NEFF DRIVES FOR BOTH RECREATION AND REWARD
SONOMA, Calif. – Mike Neff owes his success to three things: his ability to adapt to conditions, his aggressiveness when the rewards are great and his willingness to adopt a more conservative approach when it is necessary to do so.
Whenever he manages those elements effectively, the native Californian can be spectacular – whether the venue is the Olympic Club, where he played golf on Tuesday, or the currently nameless racetrack at the junction of Highways 121 and 37 where on Sunday he will try to get his Castrol GTX Ford to the winners’ circle at the 25th annual Sonoma Nationals.
Although his day at Olympic did include a bit of driving, it was not the kind for which the versatile 45-year-old is best known. While his play off the tee isn’t bad, he is far more adept at driving his drag racing Funny Car, a nitromethane-gulping Mustang capable of accelerating from a dead stop to 320 miles per hour in little more than four seconds.
While Neff’s vocation and his avocation might be perceived as polar opposites, they actually have a lot in common.
Both require preparation and planning. Both depend upon execution and consistency. Both demand concentration and patience and, in both, the biggest rewards are afforded those who successfully determine the limits of the course and then have the patience to stay within them.
Just as he knows it isn’t always prudent to try and cut the corner on a par four dog leg, Neff has demonstrated a knack for understanding when to push his 8,000 horsepower hybrid to its limits and when to concede that perhaps less is more.
That’s what made him a two-time world championship-winning crew chief (2005 with Gary Scelzi and 2010 with John Force) and what has put him in prime position to become the first in 38 years to win an NHRA Funny Car championship in the dual role of driver AND crew chief.

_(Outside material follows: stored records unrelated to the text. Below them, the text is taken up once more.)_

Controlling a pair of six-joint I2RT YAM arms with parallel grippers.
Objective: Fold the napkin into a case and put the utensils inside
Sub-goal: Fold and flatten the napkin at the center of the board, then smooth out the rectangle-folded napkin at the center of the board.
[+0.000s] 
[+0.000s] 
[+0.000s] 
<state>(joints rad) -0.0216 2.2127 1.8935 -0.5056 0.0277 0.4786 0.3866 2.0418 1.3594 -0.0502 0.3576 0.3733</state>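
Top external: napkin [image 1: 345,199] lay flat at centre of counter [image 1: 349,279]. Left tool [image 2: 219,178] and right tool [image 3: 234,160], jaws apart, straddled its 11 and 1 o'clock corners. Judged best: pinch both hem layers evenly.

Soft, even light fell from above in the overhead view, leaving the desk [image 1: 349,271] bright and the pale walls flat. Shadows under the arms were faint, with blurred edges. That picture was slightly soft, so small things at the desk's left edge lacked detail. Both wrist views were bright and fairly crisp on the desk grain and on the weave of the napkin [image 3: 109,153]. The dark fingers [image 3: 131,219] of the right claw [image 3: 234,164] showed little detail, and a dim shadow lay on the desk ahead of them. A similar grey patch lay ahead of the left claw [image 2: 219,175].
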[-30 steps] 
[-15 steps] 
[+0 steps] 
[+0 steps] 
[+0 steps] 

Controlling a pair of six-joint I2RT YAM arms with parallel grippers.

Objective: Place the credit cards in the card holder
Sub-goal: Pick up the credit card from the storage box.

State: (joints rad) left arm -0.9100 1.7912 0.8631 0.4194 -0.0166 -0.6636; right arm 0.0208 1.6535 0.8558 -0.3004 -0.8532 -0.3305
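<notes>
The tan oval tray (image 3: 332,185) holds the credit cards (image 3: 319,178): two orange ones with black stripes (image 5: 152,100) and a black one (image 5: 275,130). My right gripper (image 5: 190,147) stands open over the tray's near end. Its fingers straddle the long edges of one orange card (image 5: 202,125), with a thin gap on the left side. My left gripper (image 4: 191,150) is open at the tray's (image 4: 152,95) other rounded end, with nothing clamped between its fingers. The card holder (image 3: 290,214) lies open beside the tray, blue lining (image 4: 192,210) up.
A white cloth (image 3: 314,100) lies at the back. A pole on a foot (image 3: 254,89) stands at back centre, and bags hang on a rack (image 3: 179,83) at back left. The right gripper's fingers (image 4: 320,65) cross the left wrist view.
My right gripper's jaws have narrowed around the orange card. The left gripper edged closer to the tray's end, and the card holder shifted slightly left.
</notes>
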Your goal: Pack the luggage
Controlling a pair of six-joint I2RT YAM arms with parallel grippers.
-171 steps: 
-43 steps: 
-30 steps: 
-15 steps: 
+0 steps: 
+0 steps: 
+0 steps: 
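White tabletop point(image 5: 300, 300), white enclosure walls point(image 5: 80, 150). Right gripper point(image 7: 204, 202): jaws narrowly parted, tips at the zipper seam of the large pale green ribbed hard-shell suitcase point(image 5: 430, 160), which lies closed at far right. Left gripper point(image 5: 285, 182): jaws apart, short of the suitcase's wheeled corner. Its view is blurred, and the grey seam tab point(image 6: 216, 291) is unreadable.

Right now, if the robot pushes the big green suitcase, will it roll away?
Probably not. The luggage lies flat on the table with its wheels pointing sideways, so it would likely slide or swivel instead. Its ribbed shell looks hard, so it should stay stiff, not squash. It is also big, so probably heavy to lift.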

He came close a year ago when he won the 17-race regular season championship. And even though his slide from first to fifth during the Countdown to 1 playoffs was painful, it taught him lessons he is trying to apply to his current title bid.
“Last year, for whatever reason, we just lost the handle in the playoffs,” said the former off-road truck mechanic. “It happens. So this year we made a new plan and we’ve been kinda racing under the radar (despite a pair of victories, the most recent at Norwalk, Ohio).”
Instead of pushing himself and his resources to the absolute limit every week, Neff has opted for a more measured approach to winning his first driving championship and John Force Racing’s 18th in 23 years.
“We’ve been trying some things,” he said. “Some have worked and some haven’t. As long as you’re Top 5 (he presently is No. 3), I think you’ve got a good shot when they reshuffle the points.”
The aforementioned reshuffling, which occurs after the Mac Tools U.S. Nationals at Indianapolis, a race in which he is the defending champion, was Neff’s undoing last year when the 215-point lead he built up during the regular season was reduced to 30 with one keystroke.
“We’re just trying to improve in areas where we might have been a little weaker last year,” he said. “Nobody accumulated more points than we did, but it’s just based off six races and you have to try and plan so your program is strongest in those last six races.
“The tricky thing about racing is sometimes it just doesn’t work the way you want it to,” he said. “So, you work on your weaknesses and try to get better. The thing is, if it was easy, everybody’d be winning.”